Rebelles kurdes: Ankara veut des mesures "urgentes" de Washington

Publié le par Adriana Evangelizt

Rebelles kurdes: Ankara veut des mesures "urgentes" de Washington, pilonnages au sud

Ankara a réclamé mardi aux Américains des mesures "urgentes" contre les rebelles kurdes basés dans le nord de l'Irak, avertissant que l'avenir de leurs relations en dépendait, tandis que l'armée turque bombardait les séparatistes près de la frontière avec l'Irak.

"Nous allons expliquer (aux Américains) que nous attendons des mesures urgentes et concrètes contre les foyers terroristes" du Parti des travailleurs du Kurdistan (PKK, séparatiste) situés dans le Kurdistan irakien, a déclaré le Premier ministre turc Recep Tayyip Erdogan devant le Parlement à Ankara.

M. Erdogan expliquait aux députés la position qu'il défendra le 5 novembre, lors d'une rencontre programmée avec le président George W. Bush à la Maison Blanche. Pour sa part, M. Bush dira à son hôte partager son souhait de voir "éradiquer" le PKK tout en l'appelant à la "retenue", a indiqué la porte-parole de la présidence américaine Dana Perino, en confirmant l'entrevue.

La secrétaire d'Etat américaine Condoleezza Rice doit également s'entretenir avec les dirigeants turcs vendredi à Ankara et non jeudi comme prévu initialement, a indiqué l'ambassade américaine en Turquie.

"Le terrorisme du PKK est un test de sincérité pour tous. Nous allons expliquer que ce test déterminera (...) l'avenir de nos relations futures", a averti M. Erdogan. Il a aussi souhaité qu'"une feuille de route" pour lutter contre le PKK en Irak soit discutée lors de sa visite à Washington.

Les relations turco-américaines traversent une zone de turbulences.

Ankara reproche à Washington, et à Bagdad, de ne rien faire pour empêcher les infiltrations meurtrières de rebelles en Turquie.

L'armée turque a poursuivi mardi ses opérations de ratissage contre les séparatistes dans le sud-est du pays, près de la frontière irakienne.
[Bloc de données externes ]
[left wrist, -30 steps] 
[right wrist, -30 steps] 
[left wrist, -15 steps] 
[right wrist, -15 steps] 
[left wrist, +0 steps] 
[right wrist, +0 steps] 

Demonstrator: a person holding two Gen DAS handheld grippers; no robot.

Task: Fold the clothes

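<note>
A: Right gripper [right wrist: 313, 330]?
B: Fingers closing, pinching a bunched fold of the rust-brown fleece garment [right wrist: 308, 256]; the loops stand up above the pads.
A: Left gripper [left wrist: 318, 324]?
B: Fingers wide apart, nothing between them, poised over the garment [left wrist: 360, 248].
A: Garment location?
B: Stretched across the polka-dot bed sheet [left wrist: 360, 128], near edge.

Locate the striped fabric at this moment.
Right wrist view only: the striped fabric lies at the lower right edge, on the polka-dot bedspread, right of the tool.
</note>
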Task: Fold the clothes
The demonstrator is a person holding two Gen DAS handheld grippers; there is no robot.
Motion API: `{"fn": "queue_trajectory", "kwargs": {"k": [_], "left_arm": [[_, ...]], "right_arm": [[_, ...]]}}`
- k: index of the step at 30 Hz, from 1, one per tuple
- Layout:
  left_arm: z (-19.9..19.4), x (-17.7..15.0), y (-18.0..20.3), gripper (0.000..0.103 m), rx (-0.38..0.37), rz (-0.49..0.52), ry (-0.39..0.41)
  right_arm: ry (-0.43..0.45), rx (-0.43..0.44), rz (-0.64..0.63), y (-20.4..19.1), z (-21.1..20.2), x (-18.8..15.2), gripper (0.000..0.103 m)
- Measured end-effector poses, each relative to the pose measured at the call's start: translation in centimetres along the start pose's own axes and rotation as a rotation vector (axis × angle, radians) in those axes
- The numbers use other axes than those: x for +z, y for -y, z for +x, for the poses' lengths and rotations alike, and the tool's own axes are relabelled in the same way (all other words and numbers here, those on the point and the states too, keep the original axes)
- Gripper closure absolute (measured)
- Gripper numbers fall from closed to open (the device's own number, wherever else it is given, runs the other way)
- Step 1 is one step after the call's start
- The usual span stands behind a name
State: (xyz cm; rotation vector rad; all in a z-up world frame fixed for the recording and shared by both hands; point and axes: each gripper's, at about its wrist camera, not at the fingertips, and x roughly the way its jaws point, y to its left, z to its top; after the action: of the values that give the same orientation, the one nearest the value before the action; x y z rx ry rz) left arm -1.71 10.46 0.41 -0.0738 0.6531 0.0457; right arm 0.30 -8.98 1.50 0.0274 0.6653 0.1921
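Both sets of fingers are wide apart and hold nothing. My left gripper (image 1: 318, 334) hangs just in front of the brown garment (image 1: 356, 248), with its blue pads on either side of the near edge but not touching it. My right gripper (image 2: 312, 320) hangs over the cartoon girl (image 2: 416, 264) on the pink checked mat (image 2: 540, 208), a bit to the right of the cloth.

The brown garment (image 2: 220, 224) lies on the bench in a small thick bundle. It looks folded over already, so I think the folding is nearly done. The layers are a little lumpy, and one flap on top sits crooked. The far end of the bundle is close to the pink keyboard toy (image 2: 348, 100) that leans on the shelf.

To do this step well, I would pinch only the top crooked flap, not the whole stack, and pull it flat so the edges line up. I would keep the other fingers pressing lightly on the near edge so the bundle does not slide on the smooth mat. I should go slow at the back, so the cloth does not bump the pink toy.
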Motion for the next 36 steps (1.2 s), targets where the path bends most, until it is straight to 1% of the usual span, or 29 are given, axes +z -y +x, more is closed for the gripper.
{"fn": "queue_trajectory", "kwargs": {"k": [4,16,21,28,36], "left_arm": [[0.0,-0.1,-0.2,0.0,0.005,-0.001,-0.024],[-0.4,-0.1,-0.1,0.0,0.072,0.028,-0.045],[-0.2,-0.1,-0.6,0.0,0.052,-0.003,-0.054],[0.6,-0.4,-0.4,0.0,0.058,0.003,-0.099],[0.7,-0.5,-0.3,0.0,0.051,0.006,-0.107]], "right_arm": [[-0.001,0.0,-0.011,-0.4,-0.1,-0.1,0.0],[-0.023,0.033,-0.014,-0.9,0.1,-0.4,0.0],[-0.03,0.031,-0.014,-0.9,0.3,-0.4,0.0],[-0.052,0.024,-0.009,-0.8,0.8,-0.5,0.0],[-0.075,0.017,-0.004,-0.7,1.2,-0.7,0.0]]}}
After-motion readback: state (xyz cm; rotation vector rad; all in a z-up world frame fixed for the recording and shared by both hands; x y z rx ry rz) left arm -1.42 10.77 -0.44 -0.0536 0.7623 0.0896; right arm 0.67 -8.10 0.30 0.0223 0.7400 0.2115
Deux hélicoptères Cobra ont tiré des missiles sur les monts Cudi, dans la province de Sirnak (sud-est), frontalière avec l'Irak, selon une correspondante de l'AFP sur place.

Au moins un hélicoptère de transport de troupes Sikorsky a été vu en train de larguer des soldats sur la zone après les bombardements tandis que trois autres hélicoptères de transport survolaient la région bombardée.

Des hélicoptères avaient déjà pilonné lundi des positions des rebelles dans les monts Cudi et Kato qui séparent la Turquie de l'Irak.

Lundi, dans la province voisine de Hakkari, une centaine de militants du PKK (Parti des travailleurs du Kurdistan) avaient été encerclés par l'armée, qui a coupé leurs routes de retraite vers l'Irak après une vaste opération à Tunceli, à 600 km de la frontière irakienne, selon l'agence Anatolie.

Quatre soldats ont été tués dans les opérations, selon les médias. Mais l'armée n'a déploré qu'un mort dans ses rangs.

Par ailleurs, l'état-major n'avait pas encore confirmé mardi la mort de 15  militants kurdes dans l'offensive militaire à Tunceli.

L'armée turque a sensiblement renforcé sa présence tout au long de la frontière irakienne, massant 100.000 hommes dans cette zone, les Turcs menaçant de mener des incursions dans le nord de l'Irak pour y "nettoyer" les camps du PKK.

La tension a encore augmenté après l'attaque meurtrière du 21 octobre lorsque le PKK a tué 12 soldats dans le sud-est anatolien en faisant huit autres prisonniers. L'armée a affirmé avoir tué 65 rebelles depuis.

Défiant les menaces turques, le président de la région autonome du Kurdistan irakien Massoud Barzani a déclaré qu'il ne "prend pas ses ordres" à Ankara, dans une interview à la presse turque.

Accusé par les autorités turques de tolérer, voire de fournir en armes et en explosifs les 3.500 rebelles établis sur son territoire, Barzani a toutefois exhorté le PKK à renoncer à la violence et la Turquie à apporter une solution politique au conflit.